New in analysis 0.1.4 (Changes since analysis 0.1.3)
----------------------------------------------------

  * Improved the comparison methods and added special built-in functions
    providing run-time support for the "is", "is not" and "not" operators,
    along with improved analysis support for those operators.
  * Introduced proper logical operator support using __true__ methods which
    return a boolean value according to the state of the object concerned.
  * Added logical operator support in the generated C source code, attempting
    to replicate Python language behaviour ("a and b" returns b or False, for
    example).

New in analysis 0.1.3 (Changes since analysis 0.1.2)
----------------------------------------------------

  * Added missing dependency documentation.
  * Fixed return value recording so that multiple internal functions (such as
    those investigated in operator nodes) provide all known return values
    (rather than just the last specialisation's return values, as was the
    case).
  * Fixed specialisation tracking so that exceptions in specialisation
    processing do not confuse the processor.
  * Fixed method object comparisons in the C source code generation.
  * Replaced the usage of nodes as internal function arguments with
    references, adding special refcontexts to generate appropriate code; this
    affected AssTuple, For, Slice, Subscript.

New in analysis 0.1.2 (Changes since analysis 0.1.1)
----------------------------------------------------

  * Changed the generated C source code for sequences of function calls,
    creating an additional runtime function to make it work.
  * Added better detection and generation of class attribute access via
    references (ie. the self object).
  * Added usage of exceptions (using the cexcept project's code).
  * Introduced "for" loops and StopIteration exceptions.
  * Removed _tmp, _expr, _iter and _stream from the generated C source code
    and runtime, definitively replacing them with usage of the expression
    stack, which has been implemented using local variables.

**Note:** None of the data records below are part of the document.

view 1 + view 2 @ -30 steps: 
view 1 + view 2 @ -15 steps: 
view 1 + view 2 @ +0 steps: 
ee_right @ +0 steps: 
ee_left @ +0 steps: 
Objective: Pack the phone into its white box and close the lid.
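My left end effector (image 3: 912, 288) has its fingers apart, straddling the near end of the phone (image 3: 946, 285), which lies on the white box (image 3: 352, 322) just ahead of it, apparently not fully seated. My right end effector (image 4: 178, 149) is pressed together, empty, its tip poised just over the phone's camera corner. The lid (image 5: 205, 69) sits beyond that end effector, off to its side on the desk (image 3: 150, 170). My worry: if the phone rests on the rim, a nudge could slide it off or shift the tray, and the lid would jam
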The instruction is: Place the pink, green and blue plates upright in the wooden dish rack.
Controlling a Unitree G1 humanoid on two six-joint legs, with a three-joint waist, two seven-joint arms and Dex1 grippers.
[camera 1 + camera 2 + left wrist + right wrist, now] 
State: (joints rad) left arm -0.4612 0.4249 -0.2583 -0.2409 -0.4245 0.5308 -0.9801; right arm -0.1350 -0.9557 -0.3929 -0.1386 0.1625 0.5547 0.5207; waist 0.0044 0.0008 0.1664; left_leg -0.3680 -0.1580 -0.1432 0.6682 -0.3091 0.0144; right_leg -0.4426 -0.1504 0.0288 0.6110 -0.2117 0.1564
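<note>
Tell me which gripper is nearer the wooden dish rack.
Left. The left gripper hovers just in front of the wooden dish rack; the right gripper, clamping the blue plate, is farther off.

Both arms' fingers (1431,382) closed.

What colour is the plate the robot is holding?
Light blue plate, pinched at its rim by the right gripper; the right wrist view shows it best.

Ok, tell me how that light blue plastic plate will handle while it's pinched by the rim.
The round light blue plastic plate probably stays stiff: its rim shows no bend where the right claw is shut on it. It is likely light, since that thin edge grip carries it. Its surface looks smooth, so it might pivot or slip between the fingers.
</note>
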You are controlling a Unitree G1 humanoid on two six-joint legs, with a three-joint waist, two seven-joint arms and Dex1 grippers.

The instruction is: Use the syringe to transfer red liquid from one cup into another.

New in analysis 0.1.1 (Changes since analysis 0.1)
--------------------------------------------------

  * Made many improvements to C source code generation in order to allow most
    of the test programs to be translated, compiled and run. This includes a
    preliminary runtime library which will either need more attention later
    on or be replaced by something better.
  * Added annotations to support name generation, notably _name_context and
    wider usage of _qualified_name.
  * Improved/fixed specialisation naming so that specialisations do not
    conflict with each other.
  * Added "native" method annotations so that the built-in functions and
    methods (or at least their method object "handles") can be generated where
    appropriate.
  * Various redundant modules have been removed.
  * The tools/6502 directory has been removed until further notice.

Notes for analysis 0.1
----------------------

  * The tools/6502 directory is not included in this release since it includes
    and/or depends upon tools which are not suitably/explicitly licensed.

Deficiencies
------------

The generated C program code does not necessarily emulate the original Python
program behaviour for a number of reasons:

  * Inherited attributes are given a "name context" which states how they can
    be obtained. Since Python permits instance attributes to override class
    attributes, any situations where an attribute is in one case accessed via
    a class, then in another case accessed via an instance, will cause a name
    context to be produced (for instance access) that is not always suitable.

  * Instance type testing does not function correctly where such tests need
    to be done at run-time. Since the generated C code does not record class
    hierarchy details, the runtime library test for instance types can only
    test for a specific type, rather than membership of a type hierarchy. This
    can be resolved by providing a list of types to test against as node
    annotations, but this is not yet done.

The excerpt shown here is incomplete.